→ **Directions**
Of the material below, only the lines from the line containing "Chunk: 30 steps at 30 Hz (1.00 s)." down to the line containing "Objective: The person" belong in the answer, written out exactly.

→ **Given information**
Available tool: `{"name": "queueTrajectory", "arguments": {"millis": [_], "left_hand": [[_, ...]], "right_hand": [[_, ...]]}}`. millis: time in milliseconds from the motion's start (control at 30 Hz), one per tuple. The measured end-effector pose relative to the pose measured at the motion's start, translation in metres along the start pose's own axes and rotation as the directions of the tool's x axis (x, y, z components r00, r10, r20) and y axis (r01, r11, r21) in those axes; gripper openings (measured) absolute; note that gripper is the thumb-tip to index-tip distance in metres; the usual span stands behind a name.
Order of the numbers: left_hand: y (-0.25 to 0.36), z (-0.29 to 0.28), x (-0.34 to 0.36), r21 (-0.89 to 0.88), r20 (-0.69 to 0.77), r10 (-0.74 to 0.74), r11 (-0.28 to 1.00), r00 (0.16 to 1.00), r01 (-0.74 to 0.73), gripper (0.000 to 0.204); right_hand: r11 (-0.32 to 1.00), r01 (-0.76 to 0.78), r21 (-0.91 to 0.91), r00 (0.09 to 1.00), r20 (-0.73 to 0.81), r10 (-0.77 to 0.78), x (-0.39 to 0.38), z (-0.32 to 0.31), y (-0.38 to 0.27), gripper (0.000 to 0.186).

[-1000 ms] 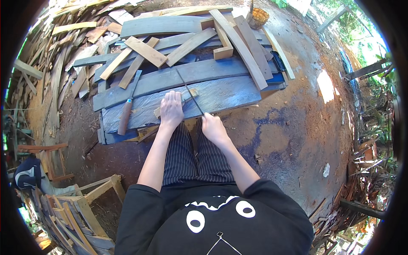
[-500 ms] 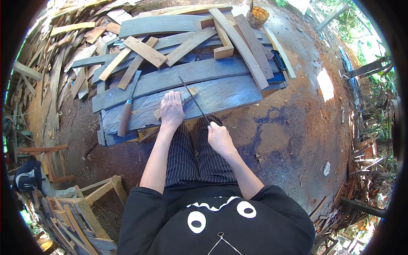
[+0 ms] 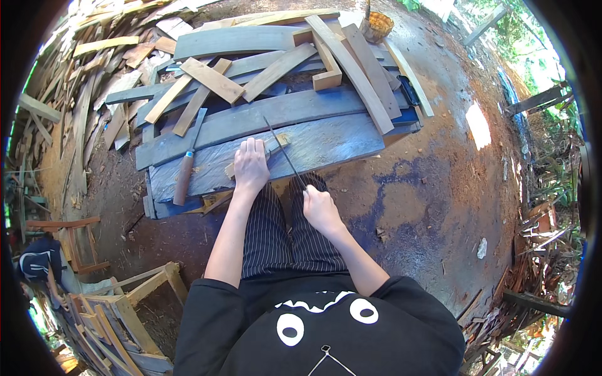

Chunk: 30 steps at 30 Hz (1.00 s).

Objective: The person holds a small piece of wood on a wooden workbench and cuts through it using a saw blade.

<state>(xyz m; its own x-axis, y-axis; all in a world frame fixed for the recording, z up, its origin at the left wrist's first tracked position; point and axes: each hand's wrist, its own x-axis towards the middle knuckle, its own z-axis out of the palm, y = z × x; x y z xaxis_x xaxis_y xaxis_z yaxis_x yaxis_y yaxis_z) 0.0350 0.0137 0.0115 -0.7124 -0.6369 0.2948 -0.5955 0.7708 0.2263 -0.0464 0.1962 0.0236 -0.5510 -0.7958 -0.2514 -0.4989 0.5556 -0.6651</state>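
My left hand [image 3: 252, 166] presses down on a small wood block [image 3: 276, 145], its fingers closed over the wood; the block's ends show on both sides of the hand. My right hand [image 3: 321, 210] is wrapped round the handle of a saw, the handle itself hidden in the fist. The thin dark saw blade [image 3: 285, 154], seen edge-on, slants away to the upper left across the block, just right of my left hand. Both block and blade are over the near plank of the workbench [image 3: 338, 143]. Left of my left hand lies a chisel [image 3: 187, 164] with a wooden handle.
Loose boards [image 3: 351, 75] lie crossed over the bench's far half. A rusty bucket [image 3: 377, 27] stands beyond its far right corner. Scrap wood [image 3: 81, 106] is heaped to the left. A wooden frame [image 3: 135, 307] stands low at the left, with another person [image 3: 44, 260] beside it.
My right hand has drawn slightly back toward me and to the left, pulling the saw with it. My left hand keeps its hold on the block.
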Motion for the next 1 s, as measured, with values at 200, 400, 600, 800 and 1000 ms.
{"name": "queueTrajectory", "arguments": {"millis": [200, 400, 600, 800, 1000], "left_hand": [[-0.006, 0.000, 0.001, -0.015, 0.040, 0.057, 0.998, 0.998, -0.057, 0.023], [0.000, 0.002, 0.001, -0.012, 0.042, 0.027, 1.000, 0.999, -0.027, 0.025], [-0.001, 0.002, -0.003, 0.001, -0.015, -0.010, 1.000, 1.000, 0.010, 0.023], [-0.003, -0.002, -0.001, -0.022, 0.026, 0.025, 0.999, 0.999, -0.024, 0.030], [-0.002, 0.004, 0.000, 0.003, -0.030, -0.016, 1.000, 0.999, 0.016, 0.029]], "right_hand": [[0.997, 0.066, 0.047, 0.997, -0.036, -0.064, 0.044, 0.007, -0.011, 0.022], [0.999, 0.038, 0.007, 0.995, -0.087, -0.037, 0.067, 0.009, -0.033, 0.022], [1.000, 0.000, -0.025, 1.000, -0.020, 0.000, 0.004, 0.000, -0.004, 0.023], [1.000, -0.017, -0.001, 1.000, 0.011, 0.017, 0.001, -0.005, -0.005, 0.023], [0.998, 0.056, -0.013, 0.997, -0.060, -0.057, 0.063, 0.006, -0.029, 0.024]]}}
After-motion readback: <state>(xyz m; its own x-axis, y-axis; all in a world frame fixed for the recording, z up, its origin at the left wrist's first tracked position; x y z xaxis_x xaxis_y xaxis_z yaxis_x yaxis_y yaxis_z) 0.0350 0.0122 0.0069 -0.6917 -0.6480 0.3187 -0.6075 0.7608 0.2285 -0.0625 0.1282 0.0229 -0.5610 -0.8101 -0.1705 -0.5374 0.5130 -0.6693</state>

→ **Problem solution**
Chunk: 30 steps at 30 Hz (1.00 s).

Objective: The person holds a small piece of wood on a wooden workbench and cuts through it using a saw blade.

This concludes the response.